The lines from the top of the listing through the one containing "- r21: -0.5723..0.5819" are to be retyped exactly, with no other lines.
*** Opening of GIVEN MATERIAL ***
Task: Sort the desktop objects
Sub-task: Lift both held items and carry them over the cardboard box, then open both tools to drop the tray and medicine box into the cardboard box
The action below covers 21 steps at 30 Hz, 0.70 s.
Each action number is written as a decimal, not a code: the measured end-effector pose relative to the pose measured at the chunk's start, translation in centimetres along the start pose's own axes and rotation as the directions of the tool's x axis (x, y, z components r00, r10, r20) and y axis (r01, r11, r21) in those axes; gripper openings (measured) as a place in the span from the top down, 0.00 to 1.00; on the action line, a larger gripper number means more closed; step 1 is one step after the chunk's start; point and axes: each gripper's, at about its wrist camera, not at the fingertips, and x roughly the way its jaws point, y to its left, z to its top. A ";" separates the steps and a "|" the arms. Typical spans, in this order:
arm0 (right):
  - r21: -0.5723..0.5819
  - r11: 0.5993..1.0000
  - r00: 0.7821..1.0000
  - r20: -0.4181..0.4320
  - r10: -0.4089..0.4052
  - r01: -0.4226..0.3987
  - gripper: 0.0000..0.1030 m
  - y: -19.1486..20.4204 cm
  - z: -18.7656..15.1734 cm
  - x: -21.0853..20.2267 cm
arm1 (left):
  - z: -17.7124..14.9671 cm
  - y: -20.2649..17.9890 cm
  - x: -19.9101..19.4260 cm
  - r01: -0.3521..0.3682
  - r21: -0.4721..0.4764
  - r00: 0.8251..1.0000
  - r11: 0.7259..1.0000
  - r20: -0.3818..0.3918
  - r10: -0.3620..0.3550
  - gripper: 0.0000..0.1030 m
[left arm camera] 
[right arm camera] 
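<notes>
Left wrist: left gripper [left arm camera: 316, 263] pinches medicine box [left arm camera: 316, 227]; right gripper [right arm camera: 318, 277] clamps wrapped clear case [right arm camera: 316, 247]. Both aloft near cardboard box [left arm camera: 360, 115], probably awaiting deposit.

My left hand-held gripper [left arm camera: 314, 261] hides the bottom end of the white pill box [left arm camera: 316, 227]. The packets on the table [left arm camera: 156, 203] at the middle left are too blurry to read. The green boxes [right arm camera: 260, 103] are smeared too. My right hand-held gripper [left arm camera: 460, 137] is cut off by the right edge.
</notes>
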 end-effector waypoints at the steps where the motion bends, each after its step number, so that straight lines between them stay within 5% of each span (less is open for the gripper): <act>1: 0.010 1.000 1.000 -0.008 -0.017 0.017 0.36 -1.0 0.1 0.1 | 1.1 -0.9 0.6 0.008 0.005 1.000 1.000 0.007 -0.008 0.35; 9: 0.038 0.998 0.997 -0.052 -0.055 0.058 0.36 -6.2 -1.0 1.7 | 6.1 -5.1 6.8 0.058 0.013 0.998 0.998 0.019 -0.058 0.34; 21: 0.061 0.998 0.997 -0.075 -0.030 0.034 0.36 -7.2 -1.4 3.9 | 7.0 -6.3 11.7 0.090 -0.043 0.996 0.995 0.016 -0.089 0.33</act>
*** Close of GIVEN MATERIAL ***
# [EXERCISE ANSWER]
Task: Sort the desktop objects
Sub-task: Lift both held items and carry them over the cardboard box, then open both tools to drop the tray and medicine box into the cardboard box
The action below covers 21 steps at 30 Hz, 0.70 s.
Each action number is written as a decimal, not a code: the measured end-effector pose relative to the pose measured at the chunk's start, translation in centimetres along the start pose's own axes and rotation as the directions of the tool's x axis (x, y, z components r00, r10, r20) and y axis (r01, r11, r21) in those axes; gripper openings (measured) as a place in the span from the top down, 0.00 to 1.00; on the action line, a larger gripper number means more closed; step 1 is one step after the chunk's start; point and axes: each gripper's, at about its wrist camera, not at the fingertips, and x roughly the way its jaws point, y to its left, z to its top. A ";" separates the steps and a "|" the arms. Typical spans, in this order:
arm0 (right):
  - r21: -0.5723..0.5819

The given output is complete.